Progetto Meccanica «Abbiamo vita breve qualcuno ci aiuti»

18 Dicembre 2014

Casoli, in sciopero gli operai dell’azienda dell’indotto Honda Labbrozzi (Fiom-Cgil): «Le istituzioni facciano qualcosa»

CASOLI. «Siamo solo delle vittime di questa situazione, qualcuno ci aiuti». È un appello disperato quello degli operai della Progetto Meccanica, ieri in sciopero per otto ore a causa di una situazione di incertezza che si trascina ormai da diversi mesi. Lo stabilimento dell’area industriale di Casoli produce forcelle e telai per gli scooter Honda Sh ed è stato per anni uno dei principali ed esclusivi clienti del colosso giapponese. Ma gli ordinativi, complice la crisi che ha investito il settore delle due ruote, sono andati scemando. Dalla fabbrica più grande dell’indotto Honda, la Progetto Meccanica, peraltro rilevata dal fallimento dell’ex Verlicchi, si è ritrovata con meno di trenta operai e poche centinaia di pezzi da produrre.

La fabbrica sopravvive ormai solo attraverso i contratti di solidarietà (che scadranno la prossima estate) avendo esaurito tutte le ore di cassa integrazione ordinaria e straordinaria. Lo stabilimento, secondo le previsioni delle maestranze, potrebbe sopravvivere al massimo entro ottobre del 2015, mese in cui scade l’ultimo contratto con Honda firmato quando era ancora vicepresidente Silvio Di Lorenzo.

Ieri davanti ai cancelli è scesa la Fiom-Cgil, con il segretario provinciale Davide Labbrozzi. «Lo stabilimento sta pagando una situazione politica interna che nulla ha a che vedere con le aspettative e le prospettive di questi lavoratori», spiega Labbrozzi, «ora inizia una dura stagione di lotta sindacale, le istituzioni non possono e non devono stare a guardare. L’indotto Honda sta lentamente morendo. Proprio nei giorni scorsi Intesa Meccanica, un’altra fabbrica di componentistica (verniciatura e cataforesi ndc), ha chiuso i battenti nel silenzio assordante delle istituzioni».
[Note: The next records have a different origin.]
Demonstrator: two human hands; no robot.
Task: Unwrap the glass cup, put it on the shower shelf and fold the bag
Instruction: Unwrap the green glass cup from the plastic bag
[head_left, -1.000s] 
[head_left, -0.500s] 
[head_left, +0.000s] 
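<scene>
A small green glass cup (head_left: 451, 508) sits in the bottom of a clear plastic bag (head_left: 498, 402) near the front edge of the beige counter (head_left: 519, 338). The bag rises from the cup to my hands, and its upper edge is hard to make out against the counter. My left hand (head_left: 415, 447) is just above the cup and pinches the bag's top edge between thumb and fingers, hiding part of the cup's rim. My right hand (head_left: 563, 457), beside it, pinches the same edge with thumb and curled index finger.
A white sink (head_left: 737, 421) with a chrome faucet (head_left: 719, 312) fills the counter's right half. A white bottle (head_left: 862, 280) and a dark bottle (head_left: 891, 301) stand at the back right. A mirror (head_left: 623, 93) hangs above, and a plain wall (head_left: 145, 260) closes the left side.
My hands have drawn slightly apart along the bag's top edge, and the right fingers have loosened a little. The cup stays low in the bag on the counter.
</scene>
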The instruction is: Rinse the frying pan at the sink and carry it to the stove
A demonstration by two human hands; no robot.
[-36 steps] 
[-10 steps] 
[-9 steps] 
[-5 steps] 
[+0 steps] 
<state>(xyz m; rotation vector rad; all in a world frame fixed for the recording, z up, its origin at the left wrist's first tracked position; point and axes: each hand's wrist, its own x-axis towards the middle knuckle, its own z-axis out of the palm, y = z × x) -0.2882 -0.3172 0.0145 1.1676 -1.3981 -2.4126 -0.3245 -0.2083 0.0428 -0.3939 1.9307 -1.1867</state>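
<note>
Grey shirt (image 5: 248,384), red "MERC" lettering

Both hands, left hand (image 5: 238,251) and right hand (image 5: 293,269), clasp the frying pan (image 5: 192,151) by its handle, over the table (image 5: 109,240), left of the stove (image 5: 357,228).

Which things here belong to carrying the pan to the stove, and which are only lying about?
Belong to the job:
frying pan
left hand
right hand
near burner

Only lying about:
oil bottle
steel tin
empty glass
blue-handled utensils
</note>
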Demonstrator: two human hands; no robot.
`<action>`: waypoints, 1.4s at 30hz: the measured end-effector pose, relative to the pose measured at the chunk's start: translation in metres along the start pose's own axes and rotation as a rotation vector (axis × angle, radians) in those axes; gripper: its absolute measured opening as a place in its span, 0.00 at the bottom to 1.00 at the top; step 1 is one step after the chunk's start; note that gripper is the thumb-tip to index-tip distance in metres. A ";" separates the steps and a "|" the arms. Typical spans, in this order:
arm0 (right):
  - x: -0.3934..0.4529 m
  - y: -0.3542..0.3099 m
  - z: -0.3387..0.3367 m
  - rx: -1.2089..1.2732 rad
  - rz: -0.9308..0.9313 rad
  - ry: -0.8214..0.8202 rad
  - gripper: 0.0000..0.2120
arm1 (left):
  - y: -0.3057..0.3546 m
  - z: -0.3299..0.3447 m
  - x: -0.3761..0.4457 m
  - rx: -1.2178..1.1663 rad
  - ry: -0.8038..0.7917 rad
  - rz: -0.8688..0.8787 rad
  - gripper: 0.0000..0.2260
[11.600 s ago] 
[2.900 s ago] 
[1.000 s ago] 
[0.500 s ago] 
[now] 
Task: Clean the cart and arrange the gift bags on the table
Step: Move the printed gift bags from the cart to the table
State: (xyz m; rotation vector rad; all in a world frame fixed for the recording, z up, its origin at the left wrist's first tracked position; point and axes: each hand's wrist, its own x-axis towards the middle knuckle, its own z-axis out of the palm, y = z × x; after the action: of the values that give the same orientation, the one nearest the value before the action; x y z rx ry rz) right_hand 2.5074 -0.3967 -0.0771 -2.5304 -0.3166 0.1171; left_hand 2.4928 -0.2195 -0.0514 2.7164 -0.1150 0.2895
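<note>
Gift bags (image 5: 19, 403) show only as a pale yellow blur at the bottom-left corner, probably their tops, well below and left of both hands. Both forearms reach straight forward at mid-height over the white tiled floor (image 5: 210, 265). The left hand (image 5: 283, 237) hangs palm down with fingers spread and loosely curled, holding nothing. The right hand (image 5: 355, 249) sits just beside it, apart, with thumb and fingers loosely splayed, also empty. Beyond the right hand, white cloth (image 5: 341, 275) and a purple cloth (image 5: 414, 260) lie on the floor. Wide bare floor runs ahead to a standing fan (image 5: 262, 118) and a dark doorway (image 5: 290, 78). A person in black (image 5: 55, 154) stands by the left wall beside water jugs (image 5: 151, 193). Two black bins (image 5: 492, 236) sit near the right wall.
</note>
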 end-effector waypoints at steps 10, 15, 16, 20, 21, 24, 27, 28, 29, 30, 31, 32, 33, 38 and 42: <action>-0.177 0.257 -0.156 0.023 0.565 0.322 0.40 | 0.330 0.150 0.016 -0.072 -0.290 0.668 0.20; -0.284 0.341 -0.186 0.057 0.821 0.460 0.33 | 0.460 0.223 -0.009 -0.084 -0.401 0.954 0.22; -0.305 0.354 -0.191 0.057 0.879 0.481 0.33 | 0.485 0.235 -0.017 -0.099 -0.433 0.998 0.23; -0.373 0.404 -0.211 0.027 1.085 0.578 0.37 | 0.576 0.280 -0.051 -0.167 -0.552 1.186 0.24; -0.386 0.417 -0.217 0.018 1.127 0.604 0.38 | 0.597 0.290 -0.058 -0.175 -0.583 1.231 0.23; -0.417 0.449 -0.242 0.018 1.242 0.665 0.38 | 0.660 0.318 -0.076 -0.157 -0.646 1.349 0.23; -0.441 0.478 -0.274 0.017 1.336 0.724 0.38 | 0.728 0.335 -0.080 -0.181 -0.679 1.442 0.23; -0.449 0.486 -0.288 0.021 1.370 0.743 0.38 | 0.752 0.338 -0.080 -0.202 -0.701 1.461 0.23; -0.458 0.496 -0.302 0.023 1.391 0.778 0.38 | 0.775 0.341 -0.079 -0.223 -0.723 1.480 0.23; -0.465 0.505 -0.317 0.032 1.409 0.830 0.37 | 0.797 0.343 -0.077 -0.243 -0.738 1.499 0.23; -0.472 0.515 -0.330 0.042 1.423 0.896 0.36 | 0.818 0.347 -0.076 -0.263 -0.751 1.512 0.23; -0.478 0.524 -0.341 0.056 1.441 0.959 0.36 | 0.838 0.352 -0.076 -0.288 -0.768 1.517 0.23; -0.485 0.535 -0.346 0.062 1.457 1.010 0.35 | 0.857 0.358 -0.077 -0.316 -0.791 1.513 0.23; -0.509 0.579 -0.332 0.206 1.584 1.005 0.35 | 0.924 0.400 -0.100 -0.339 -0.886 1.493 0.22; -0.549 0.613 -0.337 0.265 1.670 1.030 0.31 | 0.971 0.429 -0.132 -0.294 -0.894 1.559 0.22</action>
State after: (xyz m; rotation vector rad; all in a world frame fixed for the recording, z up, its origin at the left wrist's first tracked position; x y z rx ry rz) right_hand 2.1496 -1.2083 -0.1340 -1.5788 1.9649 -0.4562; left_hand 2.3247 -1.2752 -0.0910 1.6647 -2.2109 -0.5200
«Abbiamo lavorato per vent’anni in questo stabilimento», racconta un operaio, «prima Verlicchi, poi Progetto Meccanica. Ci avevano rassicurato sul fatto che gli ordinativi della Honda sarebbero arrivati, ma non è stato così. Honda ha diminuito sempre di più gli ordinativi preferendo di rifornirsi in Vietnam, invece che da noi che siamo a pochi minuti dal loro stabilimento. Non è servito a nulla nemmeno abbassare i prezzi dei telai. Ci siamo ridotti lo stipendio, abbiamo bloccato i livelli d’inquadramento, tutti sacrifici inutili». Sulla questione interviene, critico, Achille Di Sciullo, del direttivo provinciale Uilm: «Purtroppo non basta uno scioperetto natalizio per risolvere una situazione che la Uilm denuncia da tempo e che parte da lontano. Già a suo tempo Di Lorenzo aveva detto che non c’era abbastanza lavoro per tutti e si parlava già di un 50% della forza operaia». Intanto il deputato di Sel, Gianni Melilla, ha presentato un’interrogazione al ministro del Lavoro. (d.d.l.)